One of the consequences of life speeding up is that people have less and less time to think. The culture of business has also shifted to the point where instant communication and solutions are deemed more important than real insight or rigor -- both of which require periods of study and reflection.
This lack of thinking time and the transience of so many subsequent solutions is also related to a lack of thinking spaces. Most modern offices are designed to accommodate as many people as possible at the lowest possible cost. This is considered efficient. The 18th century (sweat) factory model still dominates, and there are a host of new aural and visual distractions. But sterile open plan offices do not open minds. So are most desk jockeys flogging a dead horse?
Of course there's always a brainstorming room with brightly colored walls, beanbags, and felt pens. But as one marketing director recently said to me, "If I have to sit in that room one more time making mission statements out of playdough, I'm going to kill myself." Other more inventive solutions to cubicle culture include "collision areas" like cafes and staircases where employees are encouraged to exchange ideas serendipitously.
But imagine if instead of designing formal spaces to create unplanned meetings or mixing up departments you mixed up whole companies? What if, instead of putting five companies on five floors of a building, you mixed up the whole building? What would happen to thinking if someone from Orange telecom was sitting next to someone from Apple computer?
The Green House Project is a nursing home that works on a similar principle. Retirement homes are usually sterile, soul destroying places. Bill Thomas got so fed up with these temples of loneliness that he built something different -- the Eden Alternative. Eden encourages residents to use their creativity and accommodates 120 residents, along with 12 cats, six dogs, 1,000 potted plants, and a Vietnamese pot-bellied pig. The building also houses a kindergarten, and a disused courtyard has been turned into a playground.

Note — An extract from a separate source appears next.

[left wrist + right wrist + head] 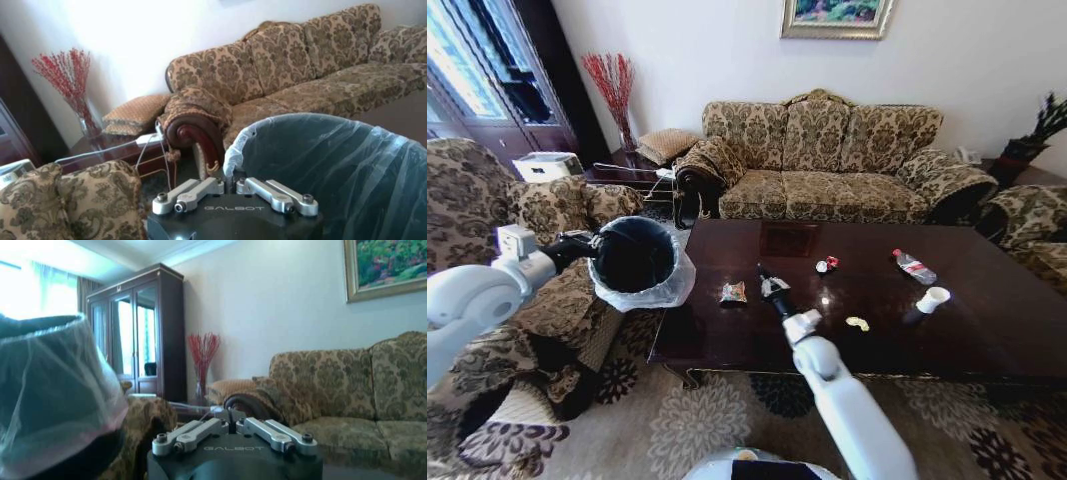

Children play, birds sing, and the dominant sound is of life, not death.
Historically the relationship between space and thinking was well known -- but they don't make cathedrals like that anymore. Nevertheless, some people try. The new Strata Centre at MIT by Frank Gehry is intended to stir the creative juices and inspire people to think a little differently. As Gehry himself puts it, "If you keep out the light, the mice are dwarfed." Could the same be true with ideas? Likewise the Beckman Center for Molecular and Genetic Medicine at Stanford University has been built on the premise (if not the promise) that the architecture of a laboratory can influence a scientist's level of creativity and productivity.
Other organizations that have experimented with the idea that intelligently designed spaces can influence ideas include ad agencies like Chiat/Day in LA which attracted considerable media attention in the 1990s with its innovative office. Unfortunately, the iconic design managed to alienate the very people it was intended to inspire when staff found out that personal desks and equipment had been banned and that desk space had to be reserved like a restaurant table (as Virginia Wolff said, we also need a room of our own). Nevertheless, the space was ahead of its time in some areas like the neighborhood (village) layout and the coffeehouse atmosphere it engendered. Whether the building made the ads any better is a moot point. It certainly built awareness and helped to attract talent -- at least until the talent found that they had to store their files and personal belongings in their cars.
Other slightly misguided attempts to design cathedrals for the mind include an office for a media agency in London where all staff sit at a giant 66-foot communal table (no privacy), an email company which had a real lawn in the middle of the office (no water), and a company that created "snow" each morning using shredded waste paper (no point). There's even a theory that people are more creative if they remove their shoes and socks, although I've yet to find a company that tests this on a daily basis.
But is the quality of work genuinely related to the nature of the space you're sitting in? Looking at history again, the answer would appear to be no. Great artists have not generally worked in inspiring studios sipping fine champagne. They rent the cheapest space available and then struggle to pay for it. Perhaps this is the point.
Maybe the reason that so much innovation is so mediocre is because companies devote too much time and money to it and people get too comfortable -- 70% of all major innovations and discoveries didn't come out of a garage by accident (actually they did, but that's another story).
So perhaps we're all focusing on the wrong problem. Maybe you can't make offices inspiring places (or design a fake "garage"), and we shouldn't even try.